Reproduce the entire listing exactly as written, apart from its pictures.
--- AVAILABLE DATA Enclosed Below ---
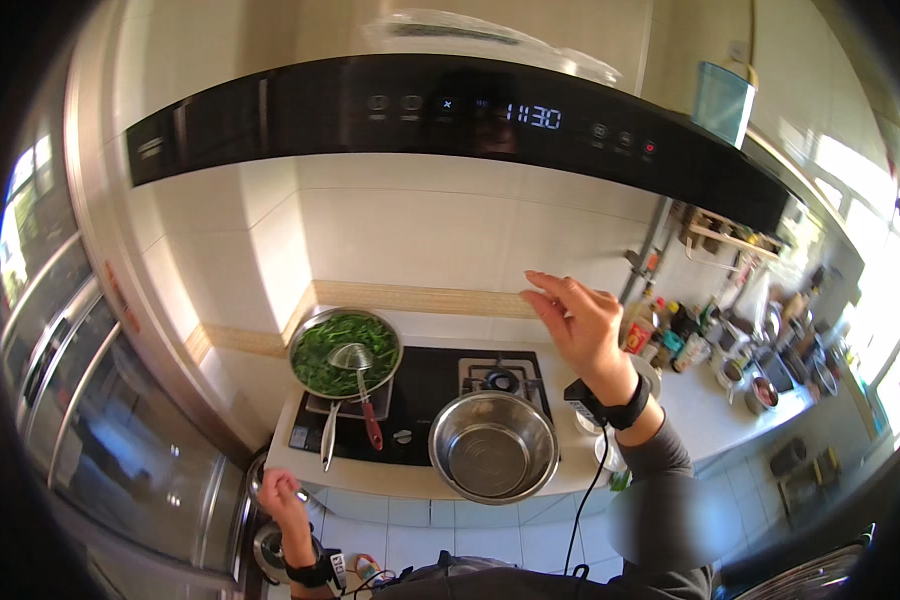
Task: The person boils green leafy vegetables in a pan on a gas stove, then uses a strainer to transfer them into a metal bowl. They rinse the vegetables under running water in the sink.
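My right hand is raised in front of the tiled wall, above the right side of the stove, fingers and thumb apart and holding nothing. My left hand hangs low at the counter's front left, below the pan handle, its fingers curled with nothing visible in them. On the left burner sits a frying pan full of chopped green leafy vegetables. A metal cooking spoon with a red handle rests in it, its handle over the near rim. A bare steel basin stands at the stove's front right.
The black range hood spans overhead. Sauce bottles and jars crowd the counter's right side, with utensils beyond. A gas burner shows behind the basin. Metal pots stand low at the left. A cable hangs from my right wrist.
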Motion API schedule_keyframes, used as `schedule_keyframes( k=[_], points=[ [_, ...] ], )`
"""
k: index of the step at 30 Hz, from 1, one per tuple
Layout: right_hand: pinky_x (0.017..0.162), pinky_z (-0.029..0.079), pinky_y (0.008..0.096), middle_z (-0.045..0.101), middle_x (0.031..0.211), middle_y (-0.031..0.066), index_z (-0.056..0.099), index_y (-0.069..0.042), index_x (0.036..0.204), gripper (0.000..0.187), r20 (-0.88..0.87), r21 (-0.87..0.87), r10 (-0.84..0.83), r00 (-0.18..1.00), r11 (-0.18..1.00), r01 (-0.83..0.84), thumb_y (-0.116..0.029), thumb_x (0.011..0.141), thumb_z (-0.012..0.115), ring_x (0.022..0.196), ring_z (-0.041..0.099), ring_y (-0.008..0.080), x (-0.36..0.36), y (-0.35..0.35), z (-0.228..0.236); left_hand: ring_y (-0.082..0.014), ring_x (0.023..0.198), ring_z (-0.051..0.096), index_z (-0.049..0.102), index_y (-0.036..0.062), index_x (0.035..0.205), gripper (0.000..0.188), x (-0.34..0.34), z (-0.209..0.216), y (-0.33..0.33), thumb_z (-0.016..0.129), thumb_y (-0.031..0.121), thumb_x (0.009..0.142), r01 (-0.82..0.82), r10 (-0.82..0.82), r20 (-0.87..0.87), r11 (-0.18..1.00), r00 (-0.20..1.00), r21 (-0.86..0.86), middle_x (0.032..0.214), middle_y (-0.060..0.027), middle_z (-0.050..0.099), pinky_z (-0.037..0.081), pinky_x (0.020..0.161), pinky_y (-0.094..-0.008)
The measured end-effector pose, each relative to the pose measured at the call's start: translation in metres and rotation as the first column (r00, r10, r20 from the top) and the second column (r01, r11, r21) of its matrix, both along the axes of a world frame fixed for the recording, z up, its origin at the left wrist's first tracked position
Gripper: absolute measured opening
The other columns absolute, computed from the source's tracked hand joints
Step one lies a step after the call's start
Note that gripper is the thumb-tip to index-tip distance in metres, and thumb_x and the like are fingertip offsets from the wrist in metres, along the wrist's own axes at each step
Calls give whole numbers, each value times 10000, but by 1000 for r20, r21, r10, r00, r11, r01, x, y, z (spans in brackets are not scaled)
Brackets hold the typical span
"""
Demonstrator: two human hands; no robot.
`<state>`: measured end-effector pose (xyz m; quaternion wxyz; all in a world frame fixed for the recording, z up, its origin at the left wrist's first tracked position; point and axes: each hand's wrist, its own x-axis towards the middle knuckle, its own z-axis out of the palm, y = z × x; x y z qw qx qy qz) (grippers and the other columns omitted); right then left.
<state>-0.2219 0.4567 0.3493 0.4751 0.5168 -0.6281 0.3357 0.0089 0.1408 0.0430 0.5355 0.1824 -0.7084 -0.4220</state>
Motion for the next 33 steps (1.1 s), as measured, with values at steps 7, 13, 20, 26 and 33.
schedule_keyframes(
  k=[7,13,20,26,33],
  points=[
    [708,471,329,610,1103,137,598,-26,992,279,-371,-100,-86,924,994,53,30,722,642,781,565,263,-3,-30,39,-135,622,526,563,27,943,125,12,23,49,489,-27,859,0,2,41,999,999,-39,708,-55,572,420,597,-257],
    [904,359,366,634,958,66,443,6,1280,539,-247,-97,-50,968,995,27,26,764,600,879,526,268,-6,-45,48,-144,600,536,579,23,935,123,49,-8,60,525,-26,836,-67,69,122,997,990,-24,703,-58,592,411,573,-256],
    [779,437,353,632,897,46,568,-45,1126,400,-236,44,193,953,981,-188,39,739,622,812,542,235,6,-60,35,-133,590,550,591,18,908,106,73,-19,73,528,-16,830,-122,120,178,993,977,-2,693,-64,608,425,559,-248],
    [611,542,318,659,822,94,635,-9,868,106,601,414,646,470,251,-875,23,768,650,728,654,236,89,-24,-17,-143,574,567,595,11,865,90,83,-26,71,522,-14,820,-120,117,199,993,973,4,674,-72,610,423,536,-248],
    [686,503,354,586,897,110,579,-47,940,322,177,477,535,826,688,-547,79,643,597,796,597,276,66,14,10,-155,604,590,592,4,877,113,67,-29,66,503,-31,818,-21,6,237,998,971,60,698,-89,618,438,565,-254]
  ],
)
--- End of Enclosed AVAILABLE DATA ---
• OUTPUT OF THE EXERCISE:
Task: The person boils green leafy vegetables in a pan on a gas stove, then uses a strainer to transfer them into a metal bowl. They rinse the vegetables under running water in the sink.
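My right hand is raised in front of the tiled wall, above the right side of the stove, fingers and thumb apart and holding nothing. My left hand hangs low at the counter's front left, below the pan handle, its fingers curled with nothing visible in them. On the left burner sits a frying pan full of chopped green leafy vegetables. A metal cooking spoon with a red handle rests in it, its handle over the near rim. A bare steel basin stands at the stove's front right.
The black range hood spans overhead. Sauce bottles and jars crowd the counter's right side, with utensils beyond. A gas burner shows behind the basin. Metal pots stand low at the left. A cable hangs from my right wrist.
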Motion API schedule_keyframes, used as `schedule_keyframes( k=[_], points=[ [_, ...] ], )`
"""
k: index of the step at 30 Hz, from 1, one per tuple
Layout: right_hand: pinky_x (0.017..0.162), pinky_z (-0.029..0.079), pinky_y (0.008..0.096), middle_z (-0.045..0.101), middle_x (0.031..0.211), middle_y (-0.031..0.066), index_z (-0.056..0.099), index_y (-0.069..0.042), index_x (0.036..0.204), gripper (0.000..0.187), r20 (-0.88..0.87), r21 (-0.87..0.87), r10 (-0.84..0.83), r00 (-0.18..1.00), r11 (-0.18..1.00), r01 (-0.83..0.84), thumb_y (-0.116..0.029), thumb_x (0.011..0.141), thumb_z (-0.012..0.115), ring_x (0.022..0.196), ring_z (-0.041..0.099), ring_y (-0.008..0.080), x (-0.36..0.36), y (-0.35..0.35), z (-0.228..0.236); left_hand: ring_y (-0.082..0.014), ring_x (0.023..0.198), ring_z (-0.051..0.096), index_z (-0.049..0.102), index_y (-0.036..0.062), index_x (0.035..0.205), gripper (0.000..0.188), x (-0.34..0.34), z (-0.209..0.216), y (-0.33..0.33), thumb_z (-0.016..0.129), thumb_y (-0.031..0.121), thumb_x (0.009..0.142), r01 (-0.82..0.82), r10 (-0.82..0.82), r20 (-0.87..0.87), r11 (-0.18..1.00), r00 (-0.20..1.00), r21 (-0.86..0.86), middle_x (0.032..0.214), middle_y (-0.060..0.027), middle_z (-0.050..0.099), pinky_z (-0.037..0.081), pinky_x (0.020..0.161), pinky_y (-0.094..-0.008)
The measured end-effector pose, each relative to the pose measured at the call's start: translation in metres and rotation as the first column (r00, r10, r20 from the top) and the second column (r01, r11, r21) of its matrix, both along the axes of a world frame fixed for the recording, z up, its origin at the left wrist's first tracked position
Gripper: absolute measured opening
The other columns absolute, computed from the source's tracked hand joints
Step one lies a step after the call's start
Note that gripper is the thumb-tip to index-tip distance in metres, and thumb_x and the like are fingertip offsets from the wrist in metres, along the wrist's own axes at each step
Calls give whole numbers, each value times 10000, but by 1000 for r20, r21, r10, r00, r11, r01, x, y, z (spans in brackets are not scaled)
Brackets hold the typical span
"""
Demonstrator: two human hands; no robot.
`<state>`: measured end-effector pose (xyz m; quaternion wxyz; all in a world frame fixed for the recording, z up, its origin at the left wrist's first tracked position; point and axes: each hand's wrist, its own x-axis towards the middle knuckle, its own z-axis out of the palm, y = z × x; x y z qw qx qy qz) (grippers and the other columns omitted); right then left.
<state>-0.2219 0.4567 0.3493 0.4751 0.5168 -0.6281 0.3357 0.0089 0.1408 0.0430 0.5355 0.1824 -0.7084 -0.4220</state>
Motion for the next 33 steps (1.1 s), as measured, with values at steps 7, 13, 20, 26 and 33.
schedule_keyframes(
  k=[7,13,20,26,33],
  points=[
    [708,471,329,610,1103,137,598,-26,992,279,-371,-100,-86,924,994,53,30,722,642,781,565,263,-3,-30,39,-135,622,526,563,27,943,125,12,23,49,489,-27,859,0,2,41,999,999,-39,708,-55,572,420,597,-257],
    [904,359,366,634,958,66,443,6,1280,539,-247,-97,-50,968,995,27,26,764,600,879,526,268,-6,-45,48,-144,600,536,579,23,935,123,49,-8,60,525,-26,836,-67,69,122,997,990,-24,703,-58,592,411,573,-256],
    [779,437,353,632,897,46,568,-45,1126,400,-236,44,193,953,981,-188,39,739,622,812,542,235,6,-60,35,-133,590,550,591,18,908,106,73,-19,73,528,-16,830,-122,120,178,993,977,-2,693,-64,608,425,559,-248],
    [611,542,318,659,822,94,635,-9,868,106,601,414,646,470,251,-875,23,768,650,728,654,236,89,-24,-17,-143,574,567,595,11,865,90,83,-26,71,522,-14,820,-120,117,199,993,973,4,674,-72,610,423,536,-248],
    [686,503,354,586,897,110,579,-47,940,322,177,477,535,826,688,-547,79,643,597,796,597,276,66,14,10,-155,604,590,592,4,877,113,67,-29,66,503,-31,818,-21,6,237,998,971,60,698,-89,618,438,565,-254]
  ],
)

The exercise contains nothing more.